Cette recension a été publiée dans le numéro d’été de Politique étrangère (n° 2/2020).
Théo Clément propose une analyse croisée des ouvrages d’Anna Fifield, The Great Successor: The Divinely Perfect Destiny of Brilliant Comrade Kim Jong-un (Public Affairs, 2019, 336 pages) et de Chung Min Lee, The Hermit King: The Dangerous Game of Kim Jong-un (All Points Books, 2019, 320 pages) .
Journaliste au Washington Post, Anna Fifield a dirigé son bureau de Tokyo entre 2014 et 2018, d’où elle a notamment couvert la politique nord-coréenne, et s’est elle-même rendue douze fois en République populaire démocratique de Corée (RPDC).

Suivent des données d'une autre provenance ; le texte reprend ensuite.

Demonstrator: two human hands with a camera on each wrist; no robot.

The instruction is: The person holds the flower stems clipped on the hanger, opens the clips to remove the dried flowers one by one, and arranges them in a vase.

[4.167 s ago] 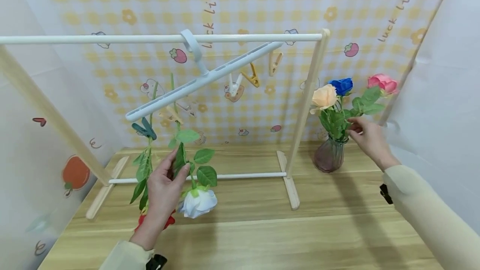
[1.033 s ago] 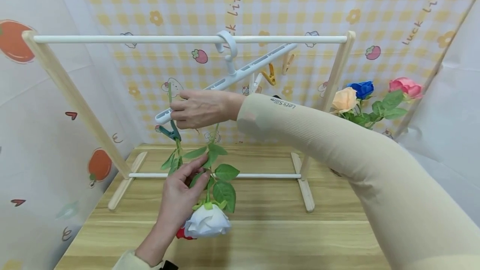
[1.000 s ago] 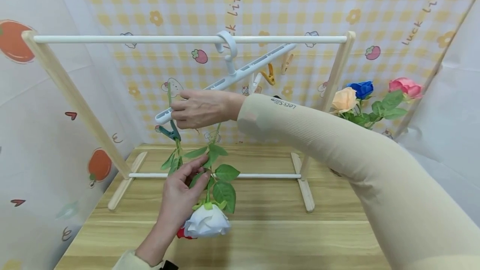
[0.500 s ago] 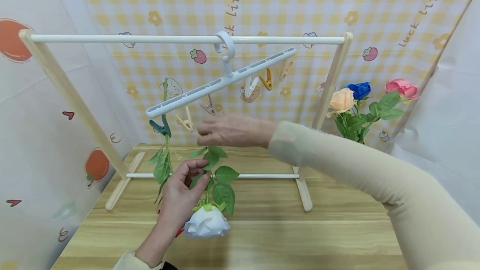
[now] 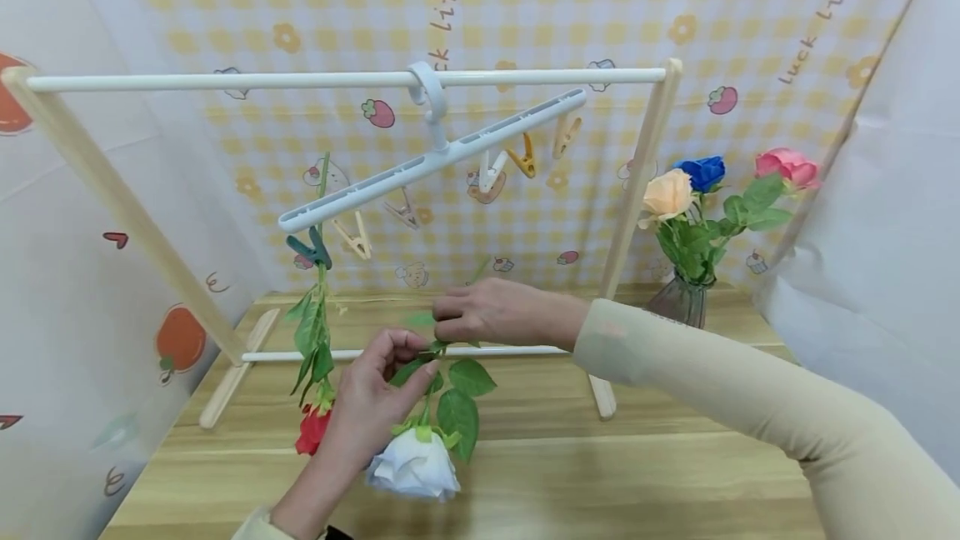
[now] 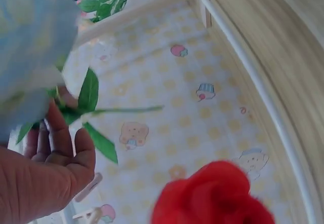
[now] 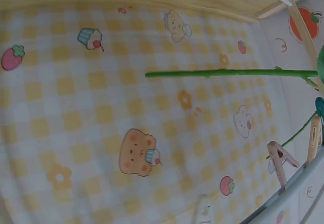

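Above the table [image 5: 600, 473], the left hand [image 5: 378, 394] and the right hand [image 5: 495, 313] at its 2 o'clock both pinch the stem of the white rose [image 5: 414, 463], bloom hanging at 6 o'clock beneath their fingers.

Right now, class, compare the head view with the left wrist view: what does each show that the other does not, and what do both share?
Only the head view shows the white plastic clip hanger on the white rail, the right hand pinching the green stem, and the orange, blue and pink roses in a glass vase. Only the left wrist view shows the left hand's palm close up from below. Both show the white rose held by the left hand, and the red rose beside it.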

The Great Successor est présenté comme une biographie de Kim Jong-un, mais tente en fait souvent – et maladroitement – de s’appuyer sur la trajectoire personnelle du dirigeant nord-coréen pour décrypter certaines des dynamiques politiques nord-coréennes actuelles.
La centralisation thématique de l’ouvrage autour de Kim Jong-un n’est jamais justifiée, et le lecteur intéressé aux questions – difficiles – du pouvoir réel de Kim Jong-un face à d’éventuelles factions politiques internes, de l’émergence d’une société civile nord-coréenne, ou du poids des acteurs internationaux, restera sur sa faim. L’ouvrage s’abîme dans un sensationnalisme daté, recensant souvent sans les discuter les aspects les plus bizarres – et les moins vérifiables – de la Corée du Nord, sans que l’on comprenne bien ce que cela vient ajouter à l’analyse. Alors que le caractère « totalitaire » de la Corée du Nord n’est remis en doute par personne, et que l’on s’interroge plutôt sur les modalités de la gouvernance du pays, on peut se demander quel est l’intérêt de revenir une fois de plus sur les loufoqueries supposées mais invérifiables de Pyongyang, sans comprendre véritablement leur lien avec la personne de Kim Jong-un.
The Hermit King de Chung Min Lee fait preuve d’un point de vue conservateur relativement proche de celui de l’ouvrage de Fifield, mais se révèle plus solidement ancré dans les faits et sans doute plus rigoureux dans son approche. Tout comme The Great Successor, The Hermit King est centré autour de la personne de Kim Jong-un, mais propose une discussion beaucoup plus large sur les dynamiques politiques qui animent la Corée du Nord, offrant même des éclairages historiques succincts mais clairs, utiles au lecteur à la recherche de clés de lecture autres que la traditionnelle grille du totalitarisme. L’ouvrage se clôt sur une présentation très fouillée de la crise nucléaire, dont l’auteur est un éminent spécialiste.
Cet ouvrage, écrit par un think tanker et ancien ambassadeur de la très conservatrice administration Park Geun-hye, offre un point de vue relativement classique pour un conservateur sud-coréen, qui détaille longuement les malversations du régime, tant en RPDC même qu’à l’étranger. La vision de l’auteur d’une Corée du Nord comme essentiellement et intrinsèquement « mauvaise » (evil) le conduit malheureusement à un traitement un peu simple de certaines questions extrêmement complexes, comme celle de la réunification future de la péninsule coréenne. S’il évoque plusieurs scénarios possibles dans son chapitre final, Lee se concentre presque exclusivement sur un écroulement annoncé de la RPDC, et ce quand bien même il reconnaît lui-même que le régime semble particulièrement stable. Par ailleurs, on s’étonnera notamment du fait que la bibliographie – étoffée – ne comprenne pas ou peu de sources nord-coréennes, lesquelles auraient pu faire l’objet d’un traitement critique, apportant ainsi une strate analytique supplémentaire à l’ouvrage.